— Добряк Джон. Помнишь, как волк был подпаском? Мне было неудобно, что я столько кашляю. Что кашляю с кровью — ерунда, но неловко. Знаешь, в Париже было счастливое время, и на Ки-Уэсте тоже замечательное. Но самое лучшее — в Испании.
— А следующая война? Как ты вообще на нее попал?
— Тебя непременно возьмут, если по-настоящему захотел. Я отнесся к ней очень серьезно и дослужился до мастер-сержанта. После Испании было легко. Все равно что вернуться в школу, и очень похоже на то, когда ты с лошадьми. Военные действия были интересной проблемой.
— Все твои стихи у меня сложены и спрятаны.
Боль стала очень сильной, и мы помнили много действительно смешных происшествий и замечательных людей.
— Ты очень заботливо к ним отнесся. Это не значит, что их надо публиковать. Но, я считаю, важно то, что они существуют. Мы с тобой довольно много существовали, а, Хем? И ты чертовски хорошо написал про Nada.
— Nada у pues Nada, — сказал я. Но я помнил и Гольфстрим, и море, и другие вещи.
— Не сердись, что говорю серьезно, Хем. Было так приятно поговорить о месье Даннинге и le fou dans le cabanon[75], о чудесном путешествии по старому Парижу, об исчезновении мистера Воспера, об Андре и Жане. Тех двух. Официантах. Об Андре Массоне и Жоане Миро, и что сталось с ними. Помнишь, как ты поставил меня на содержание в банке, а я тогда купил картины? Но ты должен держаться, потому что пишешь за всех нас.
— Кто это — все мы?
— Пожалуйста, не изображай неизвестно кого. Я имею в виду нас в те старые дни, и лучшее, и худшее, и в Испании. А потом эта другая война и все, что было после нее, и что теперь. О веселом напиши и о другом, о чем только мы знаем, те, кто был в некоторых странных местах в странные времена. Пиши, пожалуйста, даже если тебе вспомнить об этом не хочется. И вставить надо сегодняшнее. Я так занят лошадьми, что ничего не знаю про сегодня. Только про мое сегодня.

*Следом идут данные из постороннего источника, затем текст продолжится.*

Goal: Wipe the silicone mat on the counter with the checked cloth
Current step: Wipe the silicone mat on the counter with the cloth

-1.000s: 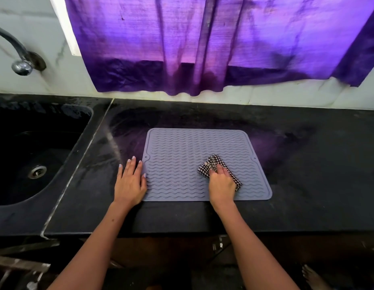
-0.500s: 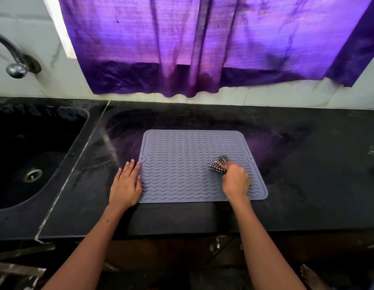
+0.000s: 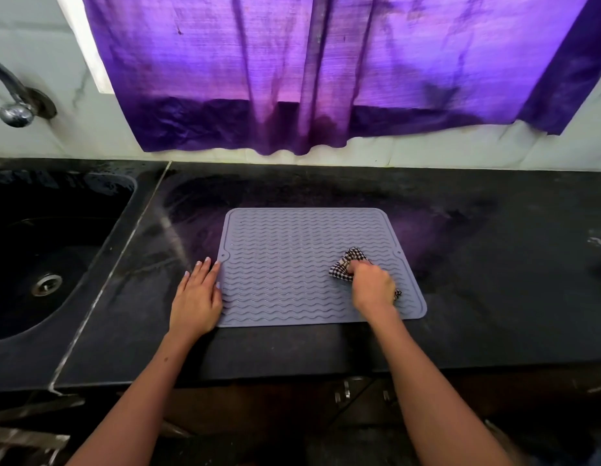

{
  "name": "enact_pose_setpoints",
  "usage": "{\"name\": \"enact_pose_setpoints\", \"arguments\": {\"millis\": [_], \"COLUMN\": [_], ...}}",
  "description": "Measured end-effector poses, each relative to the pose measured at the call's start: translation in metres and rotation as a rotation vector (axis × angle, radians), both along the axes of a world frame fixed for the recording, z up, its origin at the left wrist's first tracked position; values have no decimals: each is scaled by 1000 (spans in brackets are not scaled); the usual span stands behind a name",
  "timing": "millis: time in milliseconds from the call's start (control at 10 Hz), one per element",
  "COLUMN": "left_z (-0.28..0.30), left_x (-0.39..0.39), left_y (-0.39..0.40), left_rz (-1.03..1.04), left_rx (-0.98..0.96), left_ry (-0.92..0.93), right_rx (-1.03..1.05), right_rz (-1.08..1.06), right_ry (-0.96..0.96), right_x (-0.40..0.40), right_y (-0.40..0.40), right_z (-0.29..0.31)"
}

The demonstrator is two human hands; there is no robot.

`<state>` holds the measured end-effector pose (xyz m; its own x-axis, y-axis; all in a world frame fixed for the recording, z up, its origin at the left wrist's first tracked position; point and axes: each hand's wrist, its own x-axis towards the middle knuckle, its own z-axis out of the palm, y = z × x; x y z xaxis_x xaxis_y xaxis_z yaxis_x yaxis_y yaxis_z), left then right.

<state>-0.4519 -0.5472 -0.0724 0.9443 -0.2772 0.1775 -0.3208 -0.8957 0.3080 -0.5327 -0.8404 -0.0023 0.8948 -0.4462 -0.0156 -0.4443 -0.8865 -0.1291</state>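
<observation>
A grey silicone mat [image 3: 285,250] with wavy ridges lies flat on the black counter [image 3: 494,264]. My right hand [image 3: 373,289] grips a bunched black-and-white checked cloth [image 3: 344,265] and presses it on the mat's near right part; most of the cloth is hidden under the hand. My left hand [image 3: 198,297] lies flat, fingers straight, on the counter against the mat's near left edge, with the thumb side touching the mat.
A black sink [image 3: 40,257] with a metal drain is sunk into the counter at the left, a tap [image 3: 13,109] above it. A purple curtain [image 3: 326,68] hangs over the back wall. The counter's front edge runs just below my hands.
My right hand has moved the cloth from the mat's middle towards its right side. My left hand has stayed at the mat's left edge.
</observation>
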Motion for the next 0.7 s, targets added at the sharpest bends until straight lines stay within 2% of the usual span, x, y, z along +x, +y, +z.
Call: {"name": "enact_pose_setpoints", "arguments": {"millis": [100, 200, 300, 500, 600, 700], "left_z": [2, 3, 3, 4, 2, 2], "left_x": [-1, 0, 0, -1, -1, 0], "left_y": [0, 0, 0, 0, 0, 0], "left_rz": [-5, -3, -2, -1, -4, -2], "left_rx": [-10, -14, -13, -19, -25, -21], "left_ry": [0, 2, 1, -4, -3, -1], "right_rx": [269, 349, 255, 107, -2, -6], "right_rz": [-51, -201, -324, -244, -197, -205], "right_ry": [66, -82, -172, -110, -69, -56], "right_x": [12, 8, -5, -15, -12, -11], "right_y": [-27, -45, -43, -22, -17, -20], "right_z": [27, 40, 31, -17, -25, -17]}}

— Мне очень неприятно, Эван, что он опаздывает с лекарством. Сейчас наше сегодня — это оно.
— Это всего лишь боль, — сказал он. — Должна быть важная причина, если опаздывает.
— Пойдем домой, найдем сами, Эван. Он не операбельный?

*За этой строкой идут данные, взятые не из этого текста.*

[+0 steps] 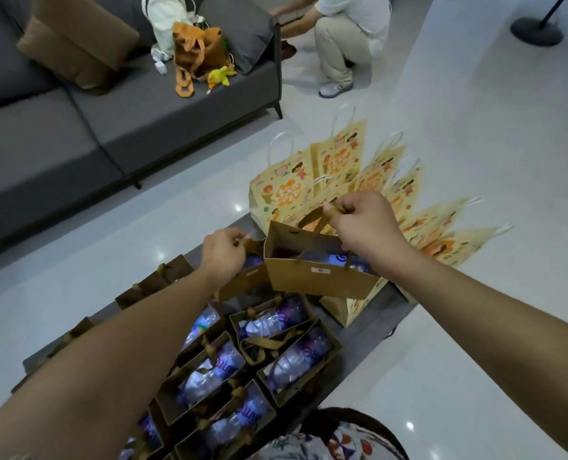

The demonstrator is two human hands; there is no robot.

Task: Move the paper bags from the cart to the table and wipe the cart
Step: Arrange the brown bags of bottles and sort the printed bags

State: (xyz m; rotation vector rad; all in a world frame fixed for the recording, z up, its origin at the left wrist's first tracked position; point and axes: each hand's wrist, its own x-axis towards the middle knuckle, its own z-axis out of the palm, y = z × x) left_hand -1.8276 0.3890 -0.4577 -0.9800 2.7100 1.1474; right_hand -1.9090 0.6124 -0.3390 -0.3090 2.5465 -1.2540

— Нет, конечно, меня оперировали. Давай не будем говорить о телах? Я рад, что у тебя отрицательные анализы. Это замечательно, Хем. Ты извини, что я так серьезно говорю о твоем писательстве. Я прошу тебя сделать противоположное тому, что я делал со своими стихами. Ты понимаешь почему. Нам никогда не надо было ничего друг другу объяснять. Я пишу о моем сегодня. Это лошади. У тебя сегодня очень интересное. Ты подарил мне многие места и многих людей.
— Пойдем поищем в доме, Эван. У меня много осталось с катера. Но не люблю оставлять это дома, так что мог и сжечь.
— Мы можем разминуться по дороге.
— Я позвоню другому врачу. Нет смысла ждать, если невыносимо.
— Не волнуйся, пожалуйста. Надо было мне самому привезти. Уверен, что он появится. Если не возражаешь, Хем, я пока пойду в маленький дом, прилягу. Хем, не забудешь, что должен писать?
— Нет, — сказал я. — Не забуду.
Я вышел к телефону. Нет, подумал я. Не забуду написать. Для этого я родился, этим занимался и хочу заниматься дальше. А что говорили о них, о романах и рассказах и о том, кто их написал, — да, пожалуйста.
Но были remises или хранилища, где ты можешь держать определенные вещи вроде рундука или дорожной сумки с личными вещами или неопубликованными стихами Эвана Шипмена, картами с пометками или даже оружием, которое ты так и не собрался сдать властям, — и эта книга содержит материал из remises моей памяти и моего сердца. Пусть даже одну повредили, а другого не существует.